With fewer than nine months to go until the UN climate summit in Baku, negotiators are currently staring at a long list of options and no agreed details for the goal that is due to kick in from 2025.

They still need to work out everything from how large the overall sum should be, to what it needs to pay for, over how many years, and the best way to monitor the money.

But nations are at odds over what upcoming negotiations should prioritise.

Most developing countries want to talk about numbers and commit rich nations to stump up the highest amount of cash possible with the fewest strings attached. Meanwhile, developed countries argue it shouldn’t be just them paying and want the focus to be first on broadening the list of contributors.

Moving past contentious $100bn target

Experts say acrimony over the existing $100-billion annual target – which the new goal is set to replace – makes finding common ground more difficult.

Developed countries failed to provide that promised yearly sum to developing nations by the initial 2020 deadline and, again, in 2021. They now “look likely” to have met the goal in 2022, according to an assessment by the Organisation for Economic Co-operation and Development (OECD) based on preliminary data that is not publicly available.

Comment: Loss and damage must be a focus of IPCC’s next reports

The new collective quantified goal (NCQG) is due to be agreed at this year’s climate summit. The decision will be especially important for vulnerable countries that want to know how much money they are likely to receive as they draft their new climate plans due in 2025.

Two things are certain: It needs to be more than $100 billion a year and take into account the priorities of developing countries. Everything else is still to play for.

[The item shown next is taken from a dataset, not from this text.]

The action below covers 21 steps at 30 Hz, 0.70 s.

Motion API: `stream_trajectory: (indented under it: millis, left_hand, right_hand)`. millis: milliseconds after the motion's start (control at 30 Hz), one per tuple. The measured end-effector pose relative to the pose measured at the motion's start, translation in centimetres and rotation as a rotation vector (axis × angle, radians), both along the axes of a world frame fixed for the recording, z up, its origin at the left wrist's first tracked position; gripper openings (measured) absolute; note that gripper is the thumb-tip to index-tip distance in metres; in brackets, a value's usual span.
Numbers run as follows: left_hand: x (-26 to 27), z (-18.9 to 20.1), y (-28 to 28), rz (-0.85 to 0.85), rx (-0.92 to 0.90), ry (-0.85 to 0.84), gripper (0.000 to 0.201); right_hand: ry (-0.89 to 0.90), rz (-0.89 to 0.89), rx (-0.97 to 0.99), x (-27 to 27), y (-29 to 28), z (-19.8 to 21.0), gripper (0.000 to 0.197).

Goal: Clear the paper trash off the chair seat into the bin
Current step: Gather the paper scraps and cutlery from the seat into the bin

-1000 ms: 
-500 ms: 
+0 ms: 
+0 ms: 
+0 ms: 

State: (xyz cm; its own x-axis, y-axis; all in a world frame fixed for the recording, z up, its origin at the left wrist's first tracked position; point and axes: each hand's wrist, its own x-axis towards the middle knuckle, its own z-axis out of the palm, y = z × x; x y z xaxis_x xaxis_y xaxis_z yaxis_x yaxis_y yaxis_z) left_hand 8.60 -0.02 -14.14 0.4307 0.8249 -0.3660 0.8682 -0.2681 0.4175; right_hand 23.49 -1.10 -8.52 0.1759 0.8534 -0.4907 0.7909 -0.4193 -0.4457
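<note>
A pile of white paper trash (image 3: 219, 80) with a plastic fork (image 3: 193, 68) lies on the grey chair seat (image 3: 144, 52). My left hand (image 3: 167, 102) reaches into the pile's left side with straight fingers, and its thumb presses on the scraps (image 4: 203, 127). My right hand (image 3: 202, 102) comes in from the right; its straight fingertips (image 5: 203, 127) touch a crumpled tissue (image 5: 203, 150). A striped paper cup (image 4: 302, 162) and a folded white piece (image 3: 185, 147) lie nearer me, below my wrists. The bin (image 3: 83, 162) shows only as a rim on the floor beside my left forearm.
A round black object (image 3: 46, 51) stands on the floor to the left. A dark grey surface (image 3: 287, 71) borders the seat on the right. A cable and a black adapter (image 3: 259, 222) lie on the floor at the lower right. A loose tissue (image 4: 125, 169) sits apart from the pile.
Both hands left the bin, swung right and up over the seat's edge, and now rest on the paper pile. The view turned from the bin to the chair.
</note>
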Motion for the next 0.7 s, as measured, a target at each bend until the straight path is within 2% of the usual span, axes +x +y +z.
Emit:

After several meetings in the last two years, negotiators produced dozens of options across the main issues at stake. They now need to narrow those down to hand politicians a draft text with the most contentious issues to be fought over in Baku in November.

New submissions made by countries this month give an insight into how they think those discussions should play out.

How big should the goal be?

Determining the exact size of the new goal is one of the thorniest elements to untangle.

The final figure will vary depending on the answers to a series of interconnected, and still unresolved, questions: What is the timeframe? Does it need to fund only emissions-cutting and adaptation measures, or loss and damage too? Will it include private finance?

“The $100 billion was just a political number, while the new goal needs to rely on science and an assessment of actual needs,” said Natalia Alayza, a climate finance expert at WRI, a US-based think-tank.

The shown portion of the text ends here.